Professor Lars Berglund, Head of the Biocomposites Division at KTH Royal Institute of Technology in Stockholm (Sweden), guides us through the relationship between cellulose and epoxy in this blog post. Not only do they matter, the properties created by this reaction are also excellent. Learn more about this in this weeks guest blog post.
Why cellulose-polymer bonding matters
Combinations of nanocellulose and polymers will be used in many applications such as adhesives, coatings and molded biocomposites. The interface bonding between cellulose and the polymer improves properties like strength and moisture stability. We should therefore search for polymers with strong interactions to cellulose. The large and versatile group of epoxies include systems with strong and unique bonding to nanocellulose, and this insight is new.
Fig 1. Tensile test data for nanocellulose-epoxy composites, after image in Ansari et al, Composites Part A:, Vol 63, 2014, p 35-44
Cellulose-epoxy has excellent properties
Biocomposites from nanocellulose fibrils and epoxy can both have excellent mechanical properties, and be resistant to moist conditions, as our group has shown in this Open Access publication. This work is by the Berglund group at KTH in Sweden. The improvement from addition of cellulose is dramatic, and the insight is relevant to many applications of epoxy-based materials. Nanocellulose gave extreme reinforcement without sacrifyicing the ductility. In addtion, the temperature and moisture stability were excellent. A key is to use the network properties of nanocellulose and to select a suitable epoxy.
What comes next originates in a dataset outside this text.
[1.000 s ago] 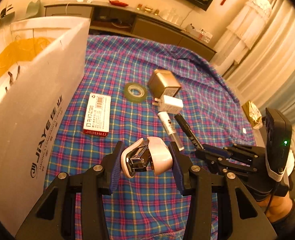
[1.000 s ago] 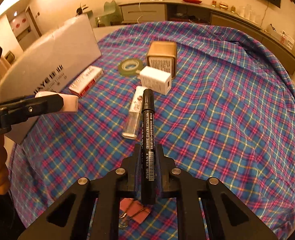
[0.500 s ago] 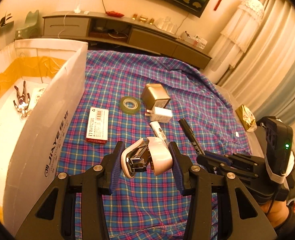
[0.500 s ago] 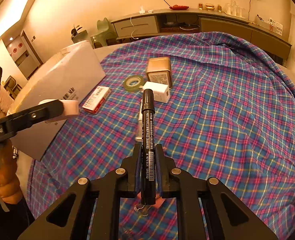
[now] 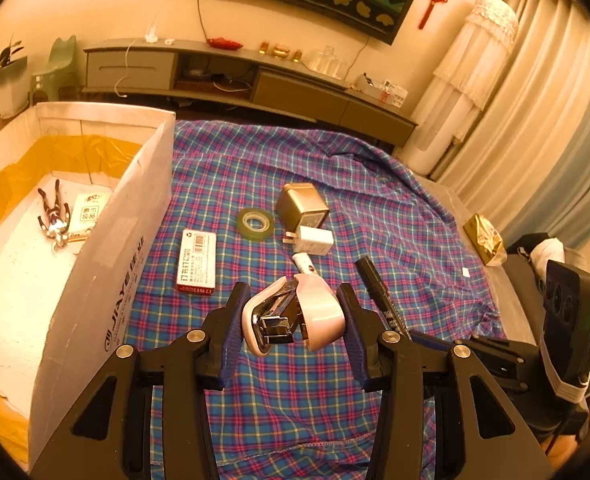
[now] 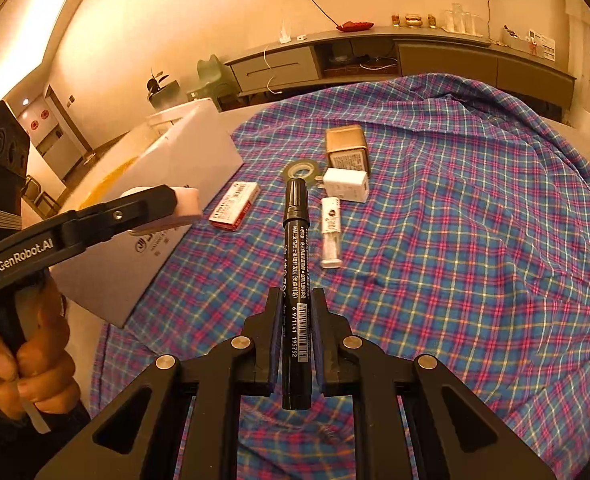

Fig 2. Sketch of epoxy molecule bonded to cellulose fibril, after image in Ansari et al Comp Sci Techn, 2016, 134 p 175-83.
Epoxy reacts chemically with cellulose
The reason cellulose/epoxy materials can be moisture stable is that epoxy reacts with cellulose in the presence of the curing agent, see also another report; Ansari et al Comp Sci Techn, 2016, 134 p 175-83. Cellulose fibrils attract water to the surface, but strong epoxy bonding to cellulose fibrils is limiting water uptake so that the material can preserve its strength in moist environments. Another factor which improves moisture stability is that fibrils are well-dispersed in the polymer matrix, as is shown in Fig 3.
Fig 3. Image of well-dispersed cellulose fibrils sticking out of a fracture surface in epoxy biocomposite with 15 vol% cellulose, after image in Ansari et al, Composites Part A:, Vol 63, 2014, p 35-44.
Lars is professor at KTH Royal Institute of Technology in Stockholm, Sweden. He is interested in nanocellulose and biocomposites, with a strong publication record in the field. He is the director of Wallenberg Wood Science Center (wwsc.se) and a recent recipient of a European Research Council Advanced Grant on nanocellulosic materials.